| | 要旨トップ | 目次 | | 日本生態学会第73回全国大会 (2026年3月、京都) 講演要旨 ESJ73 Abstract |
一般講演(ポスター発表) P2-097 (Poster presentation)
温暖化に伴う気温上昇により、植物の開花期が変動していることが世界各地で報告されている。しかし、その影響の現れ方は植物種によって大きく異なり、春咲き種では開花の早期化がみられる一方で、秋咲き種では開花が晩期化する例も知られている。このように、気温上昇に対する開花応答には種間差が大きいにもかかわらず、日本の在来植物を対象とした長期的かつ包括的な解析は十分に行われていない。そこで本研究では、日本在来植物の開花期が近年の気候変動からどのような影響を受けているかを明らかにすることを目的として、筑波実験植物園において2003~2024年の22年間にわたり記録された開花モニタリングデータを用い、日本在来380分類群の開花開始日について解析を行った。具体的には、①過去22年間における開花開始日の変化、②開花開始日に対する気温・雨量・日長の影響を検討した。
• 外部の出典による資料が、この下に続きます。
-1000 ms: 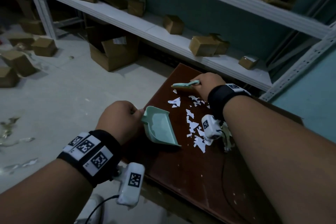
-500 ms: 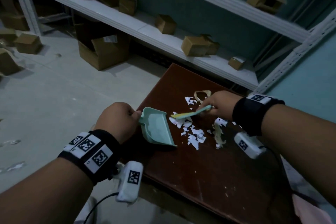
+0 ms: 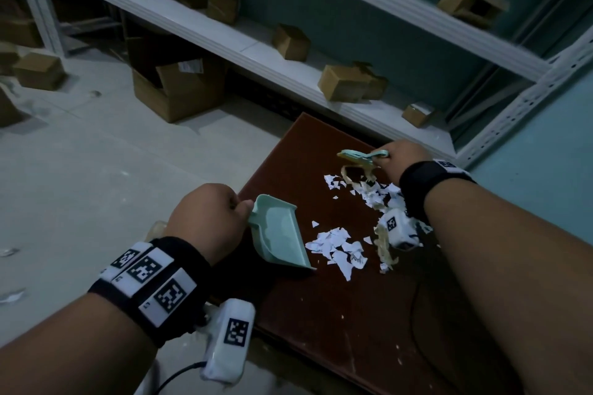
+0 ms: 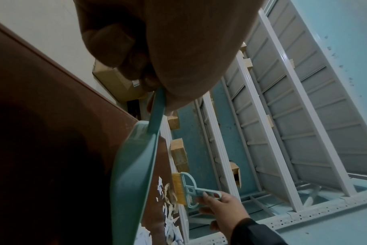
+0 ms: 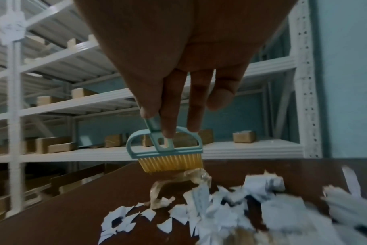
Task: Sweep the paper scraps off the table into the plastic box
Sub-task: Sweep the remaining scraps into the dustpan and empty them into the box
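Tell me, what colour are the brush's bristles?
Yellow bristles, set in a pale green brush. The right wrist view shows them best.

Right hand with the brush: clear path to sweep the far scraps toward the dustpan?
Probably yes. The right hand holds the brush just beyond the scraps, and only bare table and more scraps lie before the dustpan.

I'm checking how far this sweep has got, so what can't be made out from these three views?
- Plastic box: in none of the three views.
- Dustpan handle: head view, hidden inside the left hand.
- Paper scraps on the right: head view, partly covered by the right forearm and wrist camera.
- Near scraps: right wrist view, blurred.
- Brush bristle tips touching the table: too unclear to tell.
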Motion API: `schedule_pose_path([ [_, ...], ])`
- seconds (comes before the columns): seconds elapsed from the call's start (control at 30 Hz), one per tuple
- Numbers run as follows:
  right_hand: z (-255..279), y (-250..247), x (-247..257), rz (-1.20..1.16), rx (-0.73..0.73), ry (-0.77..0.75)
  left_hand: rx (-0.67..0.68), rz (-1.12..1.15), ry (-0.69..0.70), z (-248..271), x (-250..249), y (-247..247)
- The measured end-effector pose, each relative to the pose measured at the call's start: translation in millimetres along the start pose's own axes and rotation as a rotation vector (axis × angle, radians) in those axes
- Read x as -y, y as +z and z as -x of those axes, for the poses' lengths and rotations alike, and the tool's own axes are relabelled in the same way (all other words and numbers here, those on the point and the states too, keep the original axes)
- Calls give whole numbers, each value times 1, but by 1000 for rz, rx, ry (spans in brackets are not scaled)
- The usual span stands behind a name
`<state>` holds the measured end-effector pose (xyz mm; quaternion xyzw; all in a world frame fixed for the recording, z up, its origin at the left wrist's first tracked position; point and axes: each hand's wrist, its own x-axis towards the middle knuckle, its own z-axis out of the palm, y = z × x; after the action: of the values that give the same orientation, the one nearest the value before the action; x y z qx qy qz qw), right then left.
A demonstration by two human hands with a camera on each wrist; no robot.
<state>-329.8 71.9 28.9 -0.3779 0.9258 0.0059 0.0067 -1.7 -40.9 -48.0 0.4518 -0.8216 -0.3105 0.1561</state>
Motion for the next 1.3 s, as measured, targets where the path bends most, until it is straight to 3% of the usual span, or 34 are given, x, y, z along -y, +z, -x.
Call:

①では、調査期間を前半10年間と後半10年間に分け、平均開花開始日を比較した。その結果、後半10年間において開花が1週間以上早まっていた分類群は105分類群、遅くなっていた分類群は57分類群であった。②では、開花開始日を目的変数、気温・雨量・日長を説明変数としたロジスティック回帰分析を行い、AICに基づくモデル選択を実施した。その結果、3要因すべてを含むモデルが選択された分類群は340、2要因は28、1要因は12であった。また、気温上昇に伴い開花が早まる傾向を示した分類群は241であった一方、気温上昇により開花が遅れる傾向を示した分類群も100確認された。以上の結果から、日本在来植物の開花期変動は一様に気温上昇によって説明されるわけではなく、降水や日長など複数の環境要因が関与しつつ、種ごとに異なる応答を示すことが示唆された。